Quando nonna è morta non sono riuscita a piangere, il dolore era troppo grande e mi è rimasto bloccato nelle ossa. Non è una metafora: sindrome della spalla congelata”.
Quanto è legato Cambiare le ossa alla nonna Franca?
“A un giorno dall’uscita di Cambiare le ossa sono finalmente riuscita a piangere, ricordando lo scorso anno mentre la storia prendeva la sua forma, proprio il giorno prima della sua morte improvvisa.
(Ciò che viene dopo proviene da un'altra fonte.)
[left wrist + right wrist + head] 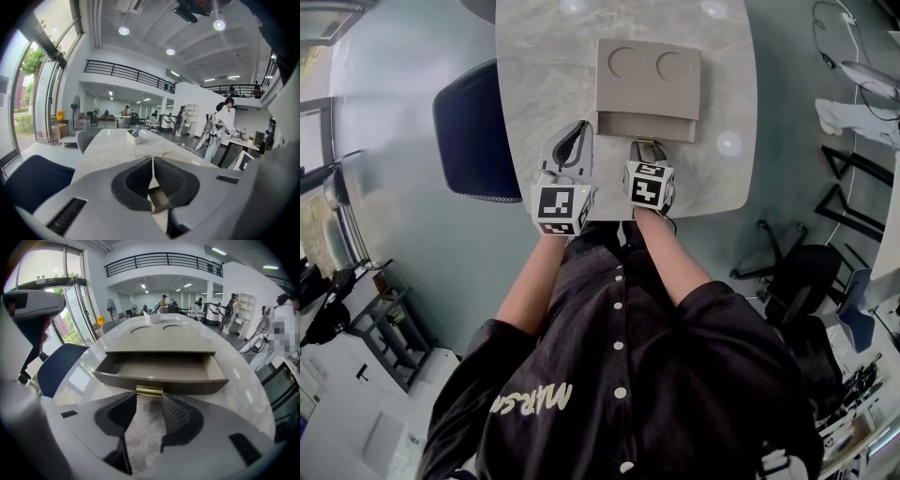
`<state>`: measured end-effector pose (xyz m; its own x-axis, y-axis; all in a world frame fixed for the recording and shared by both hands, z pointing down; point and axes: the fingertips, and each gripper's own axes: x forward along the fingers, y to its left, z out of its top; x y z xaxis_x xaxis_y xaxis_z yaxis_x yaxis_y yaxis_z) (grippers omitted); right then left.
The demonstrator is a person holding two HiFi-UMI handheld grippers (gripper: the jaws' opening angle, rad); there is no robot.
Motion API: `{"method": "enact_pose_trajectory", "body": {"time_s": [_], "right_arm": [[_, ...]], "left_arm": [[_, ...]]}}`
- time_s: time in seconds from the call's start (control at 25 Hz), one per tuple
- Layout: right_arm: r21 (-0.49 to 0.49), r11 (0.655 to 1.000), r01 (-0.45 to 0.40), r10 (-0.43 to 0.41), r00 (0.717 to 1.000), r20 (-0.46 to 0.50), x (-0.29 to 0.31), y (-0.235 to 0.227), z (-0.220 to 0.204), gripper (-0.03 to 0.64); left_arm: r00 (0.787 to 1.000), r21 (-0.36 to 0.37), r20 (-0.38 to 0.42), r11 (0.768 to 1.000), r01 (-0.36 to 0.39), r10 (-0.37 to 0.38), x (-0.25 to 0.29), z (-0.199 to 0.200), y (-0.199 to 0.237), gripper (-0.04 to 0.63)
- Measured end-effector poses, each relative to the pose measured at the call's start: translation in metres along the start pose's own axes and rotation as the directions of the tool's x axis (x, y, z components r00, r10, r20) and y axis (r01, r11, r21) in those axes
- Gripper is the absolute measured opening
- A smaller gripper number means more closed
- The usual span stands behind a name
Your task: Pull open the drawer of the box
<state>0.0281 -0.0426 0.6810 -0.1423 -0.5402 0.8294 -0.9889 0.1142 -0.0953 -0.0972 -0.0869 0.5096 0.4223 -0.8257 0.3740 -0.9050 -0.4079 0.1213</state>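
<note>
A beige box (649,75) with two round recesses on top lies on the marble table (534,75). Its drawer (159,377) is pulled out toward me and shows an empty inside. The small brass handle (149,390) on the drawer front sits right between the tips of my right gripper (149,397), which spans its width and is shut on it. In the head view the right gripper (647,143) meets the drawer's (645,125) front edge. My left gripper (578,129) rests beside the box's near left corner, jaws shut (152,164), holding nothing.
A dark blue chair (473,131) stands against the table's left side. Black office chairs (797,272) are on the floor to the right. A white holder (134,136) stands on the table far behind the box. Several people stand in the distant hall.
</note>
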Motion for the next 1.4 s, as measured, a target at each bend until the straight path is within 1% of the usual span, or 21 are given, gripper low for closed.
{"method": "enact_pose_trajectory", "body": {"time_s": [0.12,0.48,0.8,1.0,1.4], "right_arm": [[-0.001,1.0,-0.005,0.005,1.0,0.006,-0.003,0.001,-0.009,0.163],[0.004,1.0,-0.014,0.014,0.999,-0.038,-0.016,0.007,-0.036,0.163],[-0.005,1.0,-0.01,0.01,0.998,-0.062,-0.028,0.012,-0.05,0.161],[0.01,1.0,-0.016,0.017,0.998,-0.055,-0.03,0.015,-0.061,0.161],[0.013,1.0,-0.017,0.018,0.995,-0.094,-0.04,0.014,-0.072,0.161]], "left_arm": [[1.0,-0.001,0.002,1.0,0.0,0.0,0.001,0.0,0.0,0.021],[1.0,-0.004,0.004,1.0,-0.01,0.01,0.004,0.002,0.007,0.021],[1.0,-0.001,0.002,1.0,-0.009,0.009,0.006,0.001,0.008,0.021],[1.0,-0.001,0.0,1.0,-0.012,0.012,0.006,0.0,0.01,0.021],[1.0,-0.003,-0.005,1.0,-0.011,0.011,0.01,-0.002,0.009,0.021]]}}
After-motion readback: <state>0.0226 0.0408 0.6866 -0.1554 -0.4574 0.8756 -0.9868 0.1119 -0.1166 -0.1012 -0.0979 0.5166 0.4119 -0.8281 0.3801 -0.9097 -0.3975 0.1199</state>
Sì, la nonna è andata via quando la storia del romanzo mi è arrivata. Inseparabili, gioia e dolore, Come i suoi occhi. Quello nero che aveva visto il male, e quello azzurro che costudiva tutta la bellezza che c’è. È uscito Cambiare le ossa e so mia nonna è con me perché trovava sempre un modo per raggiungermi, e farsi sentire”.
“Nella vita ci sono eventi che non cambiano solo la pelle ma anche le ossa, tanto agiscono nel profondo.
Ritorno alla mia infanzia. Le storie lette dalle nonne insegnavano a prestare attenzione al buio. Nella prima storia che ho pubblicato, mi sono impegnata ad esorcizzare la paura. Un lettore mi ha scritto dicendo che quella che più metteva paura era la storia di Neretto, una di quella che mi raccontavano le nonne”.
Barbara Baraldi e Cattolica.
“È stato il luogo di villeggiatura della mia famiglia a luglio, che ho frequentato ininterrottamente fino ai 18 anni quando ho affrontato l’esame di maturità.
Era più tranquilla rispetto a Riccione, ma nel corso delle stagioni è cresciuta tanto. Resta però sempre molto familiare, regala un abbraccio”.
Con queste prenesse era quasi naturale per lei partecipare al Gran Giallo.
“Ero un aspitrante scrittrice, inviavo manoscritti agli editori, ricevendo lettere prestampate di rifiuto appena 7 giorni dopo l’invio delle fotocopie. Quando sono venuta a conoscenza del bando del Gran Giallo non ho avuto dubbi: ci provo. D’altra parte mia nonna era un’appassionata lettrice del Giallo Mondadori. Non dimenticherò mai la telefonata che mi ha annunciava la vittoria, e quella dell’editor Mondodari che domandava: «Non è che ha un romanzo pronto?». Il romanzo ce l’avevo, e 6 mesi più tardi La bambola di cristallo usciva con il Giallo Mondadori.
Il Gran Premio di Cattolica serve a far luce sui talenti saltando la coda del manoscritto. Lo consiglio a tutti aspiranti scrittori. Da tre anni sono nella giuria. È un cerchio che si è chiuso felicemente”.